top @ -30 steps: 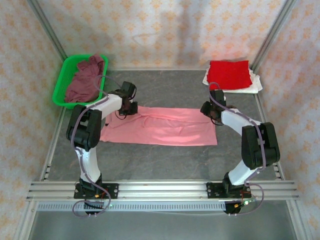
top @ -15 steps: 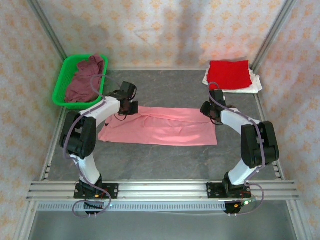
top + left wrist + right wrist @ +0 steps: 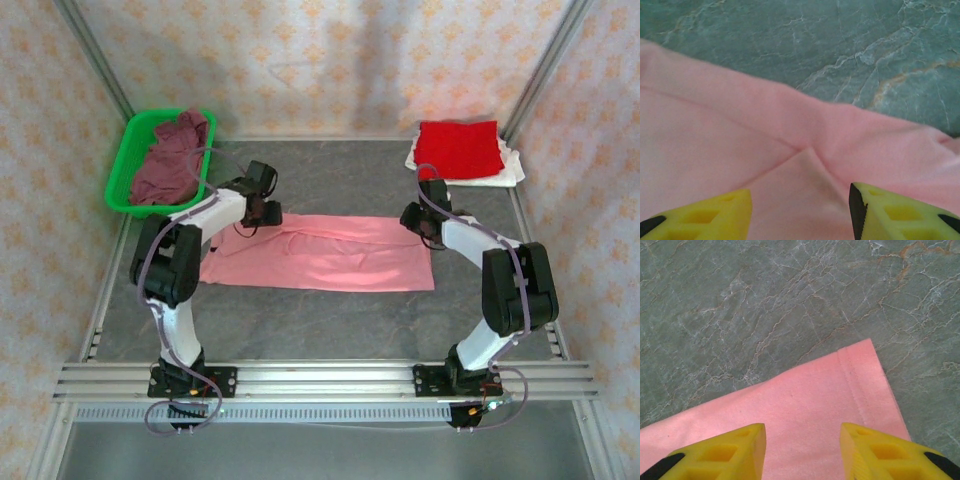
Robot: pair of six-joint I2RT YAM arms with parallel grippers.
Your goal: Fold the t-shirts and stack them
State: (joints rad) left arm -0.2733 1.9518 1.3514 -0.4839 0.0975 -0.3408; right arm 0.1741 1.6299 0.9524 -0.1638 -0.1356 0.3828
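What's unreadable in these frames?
- White t-shirt: top view, mostly under the red t-shirt; fold unclear.
- Maroon t-shirt: top view, bunched in green basket; shape unclear.
- Pink t-shirt: wrist views cut it off at their edges.
- Left pincer, right pincer: contact with pink t-shirt unclear, both wrist views.

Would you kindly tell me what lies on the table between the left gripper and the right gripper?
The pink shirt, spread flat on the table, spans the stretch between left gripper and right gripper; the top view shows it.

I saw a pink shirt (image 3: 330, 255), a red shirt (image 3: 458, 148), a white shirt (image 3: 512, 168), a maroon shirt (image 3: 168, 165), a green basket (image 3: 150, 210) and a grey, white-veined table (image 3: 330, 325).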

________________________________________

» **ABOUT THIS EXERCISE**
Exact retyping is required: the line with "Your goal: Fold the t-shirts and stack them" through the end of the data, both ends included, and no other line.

» **RESPONSE BELOW**
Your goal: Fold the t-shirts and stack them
State: (joints rad) left arm -0.2733 1.9518 1.3514 -0.4839 0.0975 -0.3408; right arm 0.1741 1.6299 0.9524 -0.1638 -0.1356 0.3828
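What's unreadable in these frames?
- White t-shirt: top view, mostly under the red t-shirt; fold unclear.
- Maroon t-shirt: top view, bunched in green basket; shape unclear.
- Pink t-shirt: wrist views cut it off at their edges.
- Left pincer, right pincer: contact with pink t-shirt unclear, both wrist views.

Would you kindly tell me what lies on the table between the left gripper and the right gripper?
The pink shirt, spread flat on the table, spans the stretch between left gripper and right gripper; the top view shows it.

I saw a pink shirt (image 3: 330, 255), a red shirt (image 3: 458, 148), a white shirt (image 3: 512, 168), a maroon shirt (image 3: 168, 165), a green basket (image 3: 150, 210) and a grey, white-veined table (image 3: 330, 325).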

Nothing more remains to be done for this exercise.